> **Task description**: Please copy out each line of the entries in which "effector" appears.

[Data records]
• • •
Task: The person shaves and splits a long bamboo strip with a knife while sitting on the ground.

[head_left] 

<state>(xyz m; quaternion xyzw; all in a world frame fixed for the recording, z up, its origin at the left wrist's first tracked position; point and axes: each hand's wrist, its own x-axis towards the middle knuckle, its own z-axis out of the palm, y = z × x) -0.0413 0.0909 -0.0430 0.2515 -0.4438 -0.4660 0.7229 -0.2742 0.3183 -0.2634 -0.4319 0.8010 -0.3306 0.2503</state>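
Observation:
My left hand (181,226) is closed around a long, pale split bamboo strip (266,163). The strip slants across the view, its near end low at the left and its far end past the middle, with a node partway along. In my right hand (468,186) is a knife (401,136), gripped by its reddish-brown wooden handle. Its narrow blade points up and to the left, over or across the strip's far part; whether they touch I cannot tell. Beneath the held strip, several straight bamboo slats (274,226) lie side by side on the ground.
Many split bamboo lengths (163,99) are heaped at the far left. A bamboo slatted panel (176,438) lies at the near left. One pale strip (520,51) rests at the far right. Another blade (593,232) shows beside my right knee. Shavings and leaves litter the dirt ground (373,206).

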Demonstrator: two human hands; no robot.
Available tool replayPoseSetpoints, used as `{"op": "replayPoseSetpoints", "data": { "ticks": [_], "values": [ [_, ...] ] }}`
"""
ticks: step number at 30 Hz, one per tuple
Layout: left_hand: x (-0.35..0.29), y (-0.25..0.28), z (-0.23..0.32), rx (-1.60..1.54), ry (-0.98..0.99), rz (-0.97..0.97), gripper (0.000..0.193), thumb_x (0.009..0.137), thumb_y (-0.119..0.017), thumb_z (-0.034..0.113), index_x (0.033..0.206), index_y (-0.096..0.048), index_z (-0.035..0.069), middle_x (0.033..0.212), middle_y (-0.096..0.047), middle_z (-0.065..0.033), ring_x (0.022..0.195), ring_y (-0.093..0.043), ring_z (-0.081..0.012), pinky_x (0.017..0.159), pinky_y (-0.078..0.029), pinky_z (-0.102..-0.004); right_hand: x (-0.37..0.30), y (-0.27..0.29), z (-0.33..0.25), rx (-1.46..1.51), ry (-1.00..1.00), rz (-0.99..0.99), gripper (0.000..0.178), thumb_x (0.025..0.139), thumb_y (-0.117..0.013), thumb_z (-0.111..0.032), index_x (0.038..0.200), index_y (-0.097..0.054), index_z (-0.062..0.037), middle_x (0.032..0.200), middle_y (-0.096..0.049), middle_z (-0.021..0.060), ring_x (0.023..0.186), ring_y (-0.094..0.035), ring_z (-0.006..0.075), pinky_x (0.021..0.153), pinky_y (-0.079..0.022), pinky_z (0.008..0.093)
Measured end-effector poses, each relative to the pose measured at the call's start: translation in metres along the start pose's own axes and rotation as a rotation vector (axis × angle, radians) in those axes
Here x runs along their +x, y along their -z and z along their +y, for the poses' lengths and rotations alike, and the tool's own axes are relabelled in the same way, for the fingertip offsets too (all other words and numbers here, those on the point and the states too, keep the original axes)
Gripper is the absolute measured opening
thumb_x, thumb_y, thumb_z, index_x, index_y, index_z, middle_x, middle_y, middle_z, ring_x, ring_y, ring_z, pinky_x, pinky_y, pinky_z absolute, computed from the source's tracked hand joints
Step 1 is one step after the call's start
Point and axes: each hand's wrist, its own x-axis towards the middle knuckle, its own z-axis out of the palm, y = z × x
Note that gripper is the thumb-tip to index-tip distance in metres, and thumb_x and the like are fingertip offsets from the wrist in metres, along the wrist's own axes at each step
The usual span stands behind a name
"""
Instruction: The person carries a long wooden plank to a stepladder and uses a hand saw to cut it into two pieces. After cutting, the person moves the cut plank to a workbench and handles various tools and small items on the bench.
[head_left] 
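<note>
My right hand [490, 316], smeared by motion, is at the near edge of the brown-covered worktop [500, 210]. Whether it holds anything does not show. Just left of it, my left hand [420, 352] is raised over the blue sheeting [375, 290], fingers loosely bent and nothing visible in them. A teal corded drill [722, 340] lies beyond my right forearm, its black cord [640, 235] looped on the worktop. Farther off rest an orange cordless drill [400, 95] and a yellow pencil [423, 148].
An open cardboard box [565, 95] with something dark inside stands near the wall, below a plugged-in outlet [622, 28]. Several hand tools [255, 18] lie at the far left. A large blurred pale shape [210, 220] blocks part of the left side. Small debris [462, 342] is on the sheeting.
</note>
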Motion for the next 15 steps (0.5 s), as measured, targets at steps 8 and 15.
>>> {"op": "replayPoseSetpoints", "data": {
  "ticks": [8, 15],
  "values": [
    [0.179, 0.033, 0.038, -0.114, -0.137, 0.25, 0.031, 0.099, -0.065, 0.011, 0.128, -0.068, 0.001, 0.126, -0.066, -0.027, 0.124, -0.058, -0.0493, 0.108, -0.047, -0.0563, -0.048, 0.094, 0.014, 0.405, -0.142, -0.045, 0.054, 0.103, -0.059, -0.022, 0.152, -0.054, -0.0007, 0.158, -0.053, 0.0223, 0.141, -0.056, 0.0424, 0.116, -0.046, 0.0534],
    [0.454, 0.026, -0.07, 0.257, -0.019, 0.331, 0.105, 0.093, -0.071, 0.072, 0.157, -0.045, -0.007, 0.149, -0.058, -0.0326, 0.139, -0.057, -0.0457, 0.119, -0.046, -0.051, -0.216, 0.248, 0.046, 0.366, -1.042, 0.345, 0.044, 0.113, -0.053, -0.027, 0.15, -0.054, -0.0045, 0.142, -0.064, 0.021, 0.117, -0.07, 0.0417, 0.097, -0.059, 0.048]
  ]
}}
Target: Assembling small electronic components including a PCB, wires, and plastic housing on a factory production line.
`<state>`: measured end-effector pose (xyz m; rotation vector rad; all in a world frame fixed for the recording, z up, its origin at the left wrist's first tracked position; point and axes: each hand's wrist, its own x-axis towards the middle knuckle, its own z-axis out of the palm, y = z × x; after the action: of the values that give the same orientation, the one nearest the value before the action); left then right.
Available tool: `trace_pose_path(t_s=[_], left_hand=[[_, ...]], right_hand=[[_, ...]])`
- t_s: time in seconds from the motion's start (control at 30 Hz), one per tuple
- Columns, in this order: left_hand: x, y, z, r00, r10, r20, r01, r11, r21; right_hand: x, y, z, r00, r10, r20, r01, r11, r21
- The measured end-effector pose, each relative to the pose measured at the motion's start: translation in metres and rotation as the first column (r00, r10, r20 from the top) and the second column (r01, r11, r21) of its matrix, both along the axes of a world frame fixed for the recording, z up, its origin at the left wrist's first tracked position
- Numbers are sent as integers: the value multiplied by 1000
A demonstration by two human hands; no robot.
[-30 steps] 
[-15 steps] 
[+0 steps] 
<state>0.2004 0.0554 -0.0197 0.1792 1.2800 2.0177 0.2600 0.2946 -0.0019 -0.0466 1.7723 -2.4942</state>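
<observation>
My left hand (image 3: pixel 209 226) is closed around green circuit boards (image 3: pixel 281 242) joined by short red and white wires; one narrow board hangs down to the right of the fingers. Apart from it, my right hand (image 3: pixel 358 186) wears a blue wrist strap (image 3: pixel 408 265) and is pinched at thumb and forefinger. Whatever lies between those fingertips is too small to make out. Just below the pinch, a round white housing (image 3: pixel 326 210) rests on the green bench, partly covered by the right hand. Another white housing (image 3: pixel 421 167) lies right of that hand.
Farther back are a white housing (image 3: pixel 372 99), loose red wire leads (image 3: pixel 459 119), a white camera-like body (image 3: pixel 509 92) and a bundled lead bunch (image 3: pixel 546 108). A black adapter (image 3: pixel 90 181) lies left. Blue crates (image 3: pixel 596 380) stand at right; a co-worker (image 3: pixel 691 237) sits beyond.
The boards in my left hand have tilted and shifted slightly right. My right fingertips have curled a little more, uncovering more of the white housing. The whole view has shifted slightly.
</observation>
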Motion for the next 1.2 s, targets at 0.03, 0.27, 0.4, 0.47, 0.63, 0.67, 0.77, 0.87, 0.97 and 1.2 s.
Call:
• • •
> **Solution to this task**:
Measured end-effector poses, each relative to the pose measured at the call's start: translation in metres along the start pose's own axes and rotation as a rotation vector (axis × angle, radians) in those axes
`<state>`: measured end-effector pose (xyz m; rotation vector rad; all in a world frame fixed for the recording, z up, its origin at the left wrist's first tracked position; point and axes: each hand's wrist, its own x-axis towards the middle knuckle, its own z-axis out of the palm, y = z × x; after the action: of the values that give the same orientation, the one nearest the value before the action); left then right.
- The measured end-effector pose, each relative to the pose measured at the motion's start: translation in metres and rotation as the first column (r00, r10, r20 from the top) and the second column (r01, r11, r21) of its matrix, both along the axes of a world frame fixed for the recording, z up, its origin at the left wrist's first tracked position

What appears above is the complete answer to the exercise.